## WHAT THE TASK ASKS
Going through the listing below, work out how many lines include "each" and give that number by itself.

## GIVEN INFORMATION
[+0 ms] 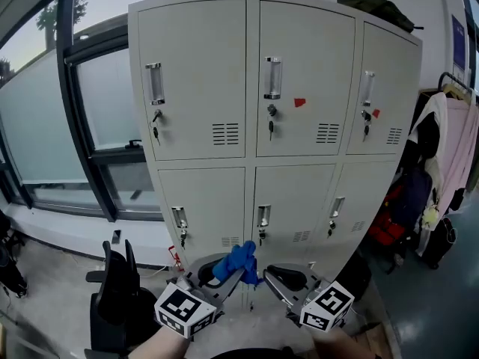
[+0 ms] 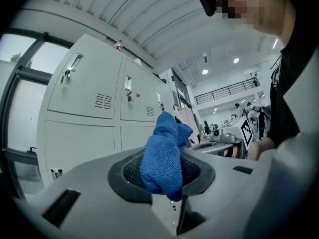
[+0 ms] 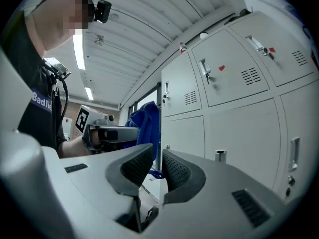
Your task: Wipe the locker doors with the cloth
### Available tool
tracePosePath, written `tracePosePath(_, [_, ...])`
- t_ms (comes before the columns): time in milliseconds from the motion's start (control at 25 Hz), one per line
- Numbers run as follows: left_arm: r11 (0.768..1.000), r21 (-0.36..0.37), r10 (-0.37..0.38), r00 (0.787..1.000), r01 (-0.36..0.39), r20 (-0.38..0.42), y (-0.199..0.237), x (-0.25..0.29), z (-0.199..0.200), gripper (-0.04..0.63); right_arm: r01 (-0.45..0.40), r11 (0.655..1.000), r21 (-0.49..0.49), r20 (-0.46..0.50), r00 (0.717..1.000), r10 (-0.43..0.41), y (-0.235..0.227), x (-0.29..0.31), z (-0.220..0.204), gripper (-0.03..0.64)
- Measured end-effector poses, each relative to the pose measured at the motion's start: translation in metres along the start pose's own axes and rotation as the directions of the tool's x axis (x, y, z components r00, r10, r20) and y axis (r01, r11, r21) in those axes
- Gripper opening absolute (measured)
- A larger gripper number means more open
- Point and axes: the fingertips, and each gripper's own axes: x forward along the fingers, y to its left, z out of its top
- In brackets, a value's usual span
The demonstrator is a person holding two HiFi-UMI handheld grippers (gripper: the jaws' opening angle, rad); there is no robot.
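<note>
1. A crumpled blue terry cloth (image 2: 164, 153) is pinched between the jaws of the left gripper (image 2: 162, 172), with its bunched end standing up past the jaw tips.
2. The jaws of the right gripper (image 3: 157, 166) are drawn almost together; only a thin slit is left between them and nothing is held in it.
3. Both grippers are held low and side by side, and the cloth is seen just left of the right gripper, apart from it.
4. Ahead of and above both grippers stands a pale grey metal locker bank (image 1: 299, 73), three doors wide in two rows, fitted with chrome handles, keyed locks and vent slots. The cloth is held clear of the doors.
5. Small red stickers (image 1: 299, 102) are seen on the upper middle and upper right doors.
6. Left of the left gripper, a black chair (image 1: 116, 290) is set on the grey floor (image 1: 434, 305), with a tall dark-framed window (image 1: 45, 111) beyond it.
7. Right of the right gripper, hung garments (image 1: 449, 148) are seen beside the lockers.
</note>
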Motion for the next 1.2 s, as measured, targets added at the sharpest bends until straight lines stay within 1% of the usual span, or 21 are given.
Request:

## SOLUTION TO THE PROBLEM
2